Rügen zu Einreiseverboten betreffen laut Bundesrat Ausnahmefälle
Die frühere Leitung des Bundesamtes für Polizei (Fedpol) hat im Zusammenhang mit zwei Einreiseverboten interne Abläufe nicht genügend respektiert. Das hält der Bundesrat zu einem Bericht der parlamentarischen Aufsicht fest und spricht von Ausnahmefällen.

Die Geschäftsprüfungskommission des Ständerates (GPK-S) hatte zwei 2024 und 2025 verhängte Einreiseverbote untersucht. In beiden Fällen hatte das Fedpol die Einreise zunächst erlaubt. Doch nach Interventionen des Kommandanten der Zürcher Kantonspolizei bei der damaligen Amtsdirektorin wurden doch noch Einreiseverbote erlassen.
Der Bundesrat nennt diese beiden gerügten Fälle in seiner am Montag veröffentlichten Stellungnahme zum Bericht der GPK-S «Ausnahmen von der gängigen Praxis». Seines Erachtens sei es zuvor noch nie vorgekommen, dass die Amtsleitung einen vom zuständigen Bereich getroffenen Entscheid auf diese Weise revidiert habe.
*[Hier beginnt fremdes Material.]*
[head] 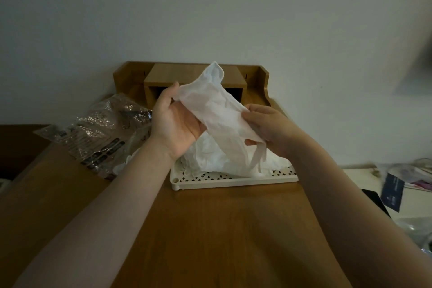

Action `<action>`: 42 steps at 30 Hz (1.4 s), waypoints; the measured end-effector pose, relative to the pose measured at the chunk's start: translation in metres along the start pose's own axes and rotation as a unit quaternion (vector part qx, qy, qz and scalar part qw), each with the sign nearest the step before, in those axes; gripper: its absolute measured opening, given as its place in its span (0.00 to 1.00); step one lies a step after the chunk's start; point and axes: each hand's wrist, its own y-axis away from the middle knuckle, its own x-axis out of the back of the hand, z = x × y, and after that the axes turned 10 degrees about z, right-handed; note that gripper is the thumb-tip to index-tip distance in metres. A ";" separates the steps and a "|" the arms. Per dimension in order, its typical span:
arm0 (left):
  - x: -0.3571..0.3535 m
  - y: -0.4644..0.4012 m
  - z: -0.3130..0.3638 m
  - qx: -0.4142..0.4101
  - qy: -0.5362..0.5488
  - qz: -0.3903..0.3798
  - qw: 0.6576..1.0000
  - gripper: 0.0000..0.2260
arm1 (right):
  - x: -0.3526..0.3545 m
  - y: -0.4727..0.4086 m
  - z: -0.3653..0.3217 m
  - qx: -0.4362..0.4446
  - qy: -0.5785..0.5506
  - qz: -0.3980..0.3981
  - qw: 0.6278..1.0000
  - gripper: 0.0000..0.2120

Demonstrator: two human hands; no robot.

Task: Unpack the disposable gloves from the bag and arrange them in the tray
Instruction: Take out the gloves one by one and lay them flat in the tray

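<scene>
White, thin and crumpled, a disposable glove (217, 110) is being held in the air between both hands, directly above the tray (233, 181). The left hand (175, 121) is gripping the glove's upper edge, palm turned toward the camera, thumb and fingers curling round the film. The right hand (268, 126) is pinching the lower part, fingers folding over the material, with the glove's finger strips (257, 159) hanging down below it.

The tray is cream plastic with a perforated floor and is sitting on the wooden table (222, 229), near its far end. A loose heap of white gloves (210, 156) is lying in it, partly hidden behind the held glove and the wrists.

The bag (98, 131), clear crinkled plastic with dark printed labels, is lying on the table to the left of the tray, just beside it; a few pale gloves (126, 161) are spilling from its near end. Whether these are touching the tray cannot be determined.

A wooden shelf unit (194, 82) is standing against the wall behind the tray.
</scene>
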 end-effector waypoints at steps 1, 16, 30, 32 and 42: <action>0.004 -0.001 0.000 0.019 -0.008 -0.004 1.000 0.21 | 0.001 -0.001 0.002 0.004 0.012 -0.010 1.000 0.09; 0.024 0.001 -0.019 0.174 -0.461 -0.075 0.867 0.31 | 0.019 -0.010 0.017 -0.150 -0.077 -0.051 0.984 0.13; -0.004 -0.009 -0.006 0.106 -0.429 -0.050 0.896 0.05 | 0.010 -0.005 0.021 0.155 0.204 -0.084 0.963 0.07; 0.003 -0.010 -0.005 0.105 -0.430 -0.036 0.896 0.07 | 0.021 -0.004 0.027 0.133 0.219 -0.084 0.963 0.10; 0.023 -0.031 -0.031 -0.009 -0.604 0.067 0.794 0.06 | 0.070 -0.023 0.046 -0.022 0.063 -0.021 0.998 0.11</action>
Die GPK-S empfahl dem Bundesrat, klar zu regeln, wer im Fedpol welche Entscheidkompetenzen habe – namentlich wenn es darum gehe, auf Einreiseverbote zu verzichten. Es müsse klar festgelegt sein, welche Kriterien erfüllt sein müssen, damit ein Entscheid der vorgesetzten Stelle vorgelegt werden muss.
Die amtsinternen Verfahren und Verantwortlichkeiten zum Entscheid über Einreiseverbote seien genügend geregelt, entgegnet der Bundesrat nun. «Mangelhaft waren in den zwei fraglichen Fällen nicht die bestehenden Abläufe oder deren Klarheit, sondern der Umstand, dass diese von der damaligen Amtsleitung nicht ausreichend respektiert wurden.»
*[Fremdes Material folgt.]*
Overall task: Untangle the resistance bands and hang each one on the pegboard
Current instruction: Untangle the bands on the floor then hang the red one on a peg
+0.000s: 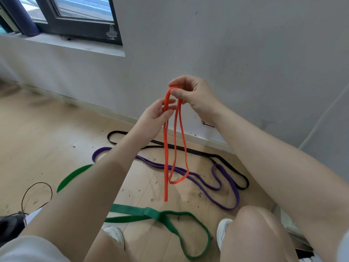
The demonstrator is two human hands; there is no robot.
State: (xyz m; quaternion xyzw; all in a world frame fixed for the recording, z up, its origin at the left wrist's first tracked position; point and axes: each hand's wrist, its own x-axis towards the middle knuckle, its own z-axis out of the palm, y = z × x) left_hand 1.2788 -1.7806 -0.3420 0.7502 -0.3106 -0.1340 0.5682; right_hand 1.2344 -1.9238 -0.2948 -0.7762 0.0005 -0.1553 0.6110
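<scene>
- Holding the orange band (166,148) up in front of the grey wall (245,53), we note both hands raised at chest height.
- Our right hand (192,95) pinches the folded top of the orange band between thumb and fingers.
- Our left hand (157,112) is closed on one strand just below that fold.
- Its loops hang free above the wooden floor (37,138), clear of the others.
- On the floor lie the purple band (229,188), the black band (232,167) nearer the wall, and the green band (151,214), knotted, by our shoes (222,231).
</scene>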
Angenommen ist hingegen die Empfehlung der GPK-S zur Aufsicht über das Fedpol durch das Justiz- und Polizeidepartement (EJPD). Arbeiten dazu seien aufgenommen worden, schreibt der Bundesrat nun. Ebenso wünscht er klarere Regelungen zur Frage, in welchen Fällen das Fedpol dem EJPD Anträge für Einreiseverbote vorlegen muss, namentlich wenn politisch exponierte Personen betroffen sind.